HNSCC immunology is a complex and rapidly developing area. The main focus for previous research was to identify genetic mutations and aberration in tumor cells. However, understanding the crosstalk between cancer cells and the host immune system is crucial in effectively treating HNSCC. Tumor cells adapt several mechanisms to escape immune surveillance, promote tumor cell proliferation, survival, and metastasis. Defining cellular and molecular signaling pathways associated with resistance to immune checkpoint blockade may allow the development of novel immunotherapies to overcome these resistance mechanisms. The standard of care for HNSCC is currently evolving.

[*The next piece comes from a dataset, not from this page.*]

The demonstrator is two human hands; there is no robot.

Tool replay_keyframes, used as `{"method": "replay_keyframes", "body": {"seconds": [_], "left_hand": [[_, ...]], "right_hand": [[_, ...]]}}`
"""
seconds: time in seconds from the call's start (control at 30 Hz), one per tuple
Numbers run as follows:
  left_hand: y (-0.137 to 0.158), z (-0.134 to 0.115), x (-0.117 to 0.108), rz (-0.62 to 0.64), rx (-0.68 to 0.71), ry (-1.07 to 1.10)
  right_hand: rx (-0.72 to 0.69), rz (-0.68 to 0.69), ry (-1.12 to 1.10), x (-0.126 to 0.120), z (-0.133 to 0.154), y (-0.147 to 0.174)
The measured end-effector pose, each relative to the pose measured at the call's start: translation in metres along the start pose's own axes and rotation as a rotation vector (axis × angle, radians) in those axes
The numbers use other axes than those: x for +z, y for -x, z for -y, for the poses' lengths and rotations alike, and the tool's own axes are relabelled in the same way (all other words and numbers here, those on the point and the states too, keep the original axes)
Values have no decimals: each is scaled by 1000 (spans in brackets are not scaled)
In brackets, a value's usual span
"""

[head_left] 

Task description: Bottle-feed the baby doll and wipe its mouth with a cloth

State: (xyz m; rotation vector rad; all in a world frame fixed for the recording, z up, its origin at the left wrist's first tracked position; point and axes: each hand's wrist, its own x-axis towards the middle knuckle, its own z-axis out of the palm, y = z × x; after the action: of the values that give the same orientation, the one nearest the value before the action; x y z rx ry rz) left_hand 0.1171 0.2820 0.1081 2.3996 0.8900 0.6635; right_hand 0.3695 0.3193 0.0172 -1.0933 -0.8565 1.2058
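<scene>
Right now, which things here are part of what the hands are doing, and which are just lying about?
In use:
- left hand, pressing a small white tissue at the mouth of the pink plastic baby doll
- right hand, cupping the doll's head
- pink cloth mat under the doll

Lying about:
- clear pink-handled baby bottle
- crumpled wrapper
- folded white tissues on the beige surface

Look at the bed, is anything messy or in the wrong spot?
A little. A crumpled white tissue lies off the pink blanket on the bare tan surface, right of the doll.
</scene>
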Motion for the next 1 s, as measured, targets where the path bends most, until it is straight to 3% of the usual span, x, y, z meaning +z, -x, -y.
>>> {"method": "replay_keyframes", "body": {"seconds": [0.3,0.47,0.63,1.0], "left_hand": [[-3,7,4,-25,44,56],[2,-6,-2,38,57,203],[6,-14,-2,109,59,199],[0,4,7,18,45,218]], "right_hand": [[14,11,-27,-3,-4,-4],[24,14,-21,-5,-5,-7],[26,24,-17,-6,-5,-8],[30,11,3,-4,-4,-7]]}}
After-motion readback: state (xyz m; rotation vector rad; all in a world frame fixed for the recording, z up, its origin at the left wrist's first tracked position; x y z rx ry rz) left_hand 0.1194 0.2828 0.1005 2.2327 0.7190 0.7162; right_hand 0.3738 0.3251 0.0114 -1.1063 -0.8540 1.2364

A decade after cetuximab approval, anti-PD-1/PD-L1 checkpoint inhibitors are the first drugs to demonstrate prognostic benefits for the treatment of platinum-refractory recurrent or metastatic HNSCC and remain to be granted approval for treatment of primary and locally advanced HNSCC. Unfortunately, the response rate to immunotherapeutic still remains significantly low. Identification of predictive biomarkers in cancer therapy with immune checkpoint inhibitors is critical. Developing therapies to target a combination of markers may be necessary to benefit from immunotherapy. Therefore, ongoing trials combining immune checkpoint inhibitors with radiotherapy, cytotoxic agents, or other immunotherapies are in progress to improve response rate, duration, and opportunities in developing a potential cure.